- [What to work on] After finding the line containing "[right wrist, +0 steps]" below, please output that line and each following one through the line containing "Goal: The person", exactly as written.

Entries taken from a collection
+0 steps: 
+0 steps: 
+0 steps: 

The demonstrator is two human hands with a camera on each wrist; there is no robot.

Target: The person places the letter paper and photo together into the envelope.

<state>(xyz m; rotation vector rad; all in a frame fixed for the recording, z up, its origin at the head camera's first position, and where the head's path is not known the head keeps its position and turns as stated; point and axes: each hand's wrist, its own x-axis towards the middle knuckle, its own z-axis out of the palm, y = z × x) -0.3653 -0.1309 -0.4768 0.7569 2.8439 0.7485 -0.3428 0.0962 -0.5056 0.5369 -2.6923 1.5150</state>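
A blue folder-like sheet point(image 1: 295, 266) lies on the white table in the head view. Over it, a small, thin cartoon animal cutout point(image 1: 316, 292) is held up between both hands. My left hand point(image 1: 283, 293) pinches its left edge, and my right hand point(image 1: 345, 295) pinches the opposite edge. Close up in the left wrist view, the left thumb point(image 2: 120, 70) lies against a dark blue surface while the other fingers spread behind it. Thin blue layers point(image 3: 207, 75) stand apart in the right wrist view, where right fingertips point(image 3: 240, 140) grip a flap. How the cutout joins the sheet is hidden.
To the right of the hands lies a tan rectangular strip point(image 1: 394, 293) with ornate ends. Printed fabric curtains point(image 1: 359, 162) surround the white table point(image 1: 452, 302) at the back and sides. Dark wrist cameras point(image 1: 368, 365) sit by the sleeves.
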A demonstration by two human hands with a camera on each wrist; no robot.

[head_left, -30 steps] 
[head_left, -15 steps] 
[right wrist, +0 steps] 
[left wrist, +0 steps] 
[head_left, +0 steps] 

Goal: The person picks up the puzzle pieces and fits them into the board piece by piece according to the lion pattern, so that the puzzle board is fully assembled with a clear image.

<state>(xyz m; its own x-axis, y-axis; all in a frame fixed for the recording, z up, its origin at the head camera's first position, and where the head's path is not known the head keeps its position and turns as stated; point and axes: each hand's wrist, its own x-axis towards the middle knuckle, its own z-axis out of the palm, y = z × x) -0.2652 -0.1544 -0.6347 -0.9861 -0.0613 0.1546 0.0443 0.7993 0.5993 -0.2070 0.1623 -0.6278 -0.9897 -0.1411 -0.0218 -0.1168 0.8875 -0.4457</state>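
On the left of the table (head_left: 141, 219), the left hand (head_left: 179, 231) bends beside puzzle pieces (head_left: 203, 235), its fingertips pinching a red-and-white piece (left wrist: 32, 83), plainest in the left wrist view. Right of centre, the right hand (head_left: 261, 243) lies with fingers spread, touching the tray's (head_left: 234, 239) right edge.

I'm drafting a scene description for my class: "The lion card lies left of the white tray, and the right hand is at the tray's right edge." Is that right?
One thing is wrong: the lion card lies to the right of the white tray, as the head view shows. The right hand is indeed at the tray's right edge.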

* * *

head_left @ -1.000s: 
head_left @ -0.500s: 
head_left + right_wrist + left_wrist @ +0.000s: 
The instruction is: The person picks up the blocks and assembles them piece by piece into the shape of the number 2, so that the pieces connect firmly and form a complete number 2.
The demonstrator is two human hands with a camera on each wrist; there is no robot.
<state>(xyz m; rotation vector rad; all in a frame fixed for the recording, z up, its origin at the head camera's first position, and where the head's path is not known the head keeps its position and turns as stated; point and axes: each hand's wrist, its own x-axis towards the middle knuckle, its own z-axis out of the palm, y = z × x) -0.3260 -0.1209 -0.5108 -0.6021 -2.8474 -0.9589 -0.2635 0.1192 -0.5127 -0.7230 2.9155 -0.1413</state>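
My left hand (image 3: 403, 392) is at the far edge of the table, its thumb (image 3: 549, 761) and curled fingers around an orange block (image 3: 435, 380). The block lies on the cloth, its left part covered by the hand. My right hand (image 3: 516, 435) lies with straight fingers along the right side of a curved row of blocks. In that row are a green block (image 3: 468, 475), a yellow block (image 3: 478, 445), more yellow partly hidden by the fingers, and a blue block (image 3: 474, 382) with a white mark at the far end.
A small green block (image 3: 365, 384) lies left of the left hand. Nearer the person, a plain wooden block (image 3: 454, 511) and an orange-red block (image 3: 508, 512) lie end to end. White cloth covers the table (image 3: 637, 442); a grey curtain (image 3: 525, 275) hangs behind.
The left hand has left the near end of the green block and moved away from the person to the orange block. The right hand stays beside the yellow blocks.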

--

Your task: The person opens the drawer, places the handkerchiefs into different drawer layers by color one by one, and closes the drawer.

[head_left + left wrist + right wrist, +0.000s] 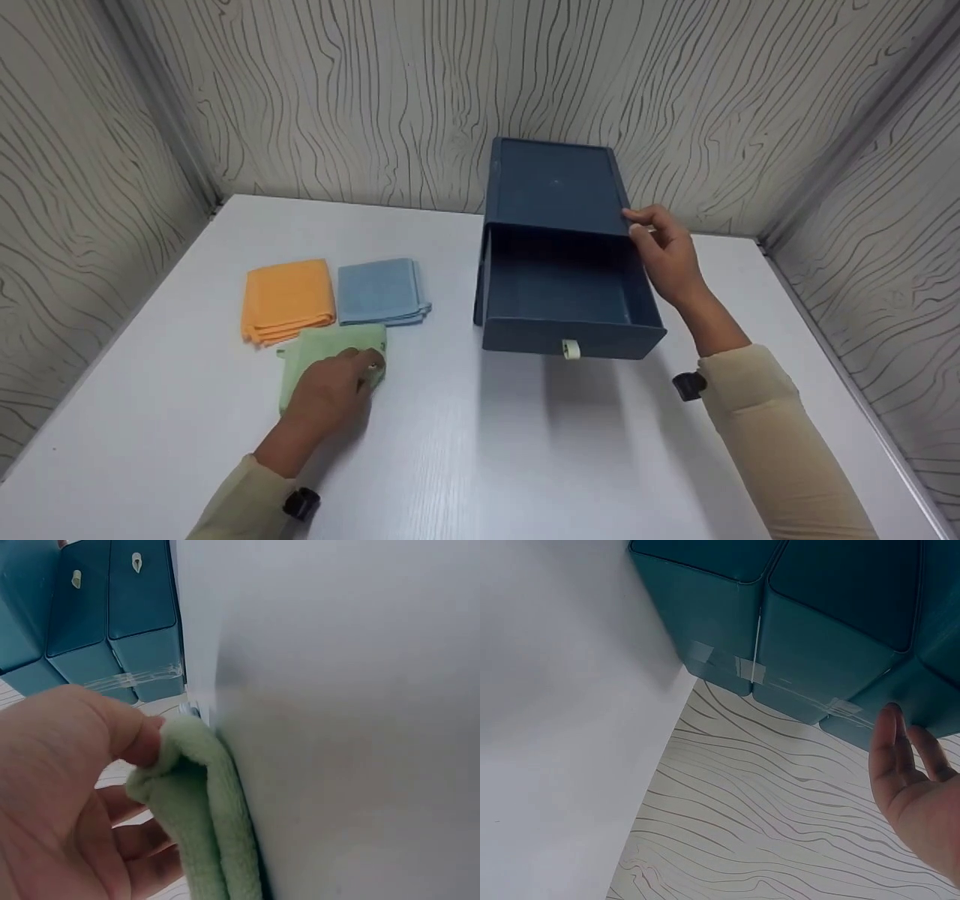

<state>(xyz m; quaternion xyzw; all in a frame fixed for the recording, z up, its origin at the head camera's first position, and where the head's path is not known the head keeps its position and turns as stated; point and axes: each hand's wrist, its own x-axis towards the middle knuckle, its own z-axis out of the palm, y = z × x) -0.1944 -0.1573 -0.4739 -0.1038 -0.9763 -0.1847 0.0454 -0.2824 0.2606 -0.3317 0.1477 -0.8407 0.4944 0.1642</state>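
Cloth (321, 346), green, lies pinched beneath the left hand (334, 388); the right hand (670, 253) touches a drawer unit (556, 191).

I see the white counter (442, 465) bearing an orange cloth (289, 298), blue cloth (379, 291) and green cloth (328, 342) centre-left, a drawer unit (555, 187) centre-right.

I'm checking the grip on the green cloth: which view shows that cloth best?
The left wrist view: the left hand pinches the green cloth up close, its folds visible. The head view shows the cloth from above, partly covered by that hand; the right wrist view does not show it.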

- [Solved exercise]
[right wrist, +0 steps] 
[left wrist, +0 steps] 
[head_left, +0 steps] 

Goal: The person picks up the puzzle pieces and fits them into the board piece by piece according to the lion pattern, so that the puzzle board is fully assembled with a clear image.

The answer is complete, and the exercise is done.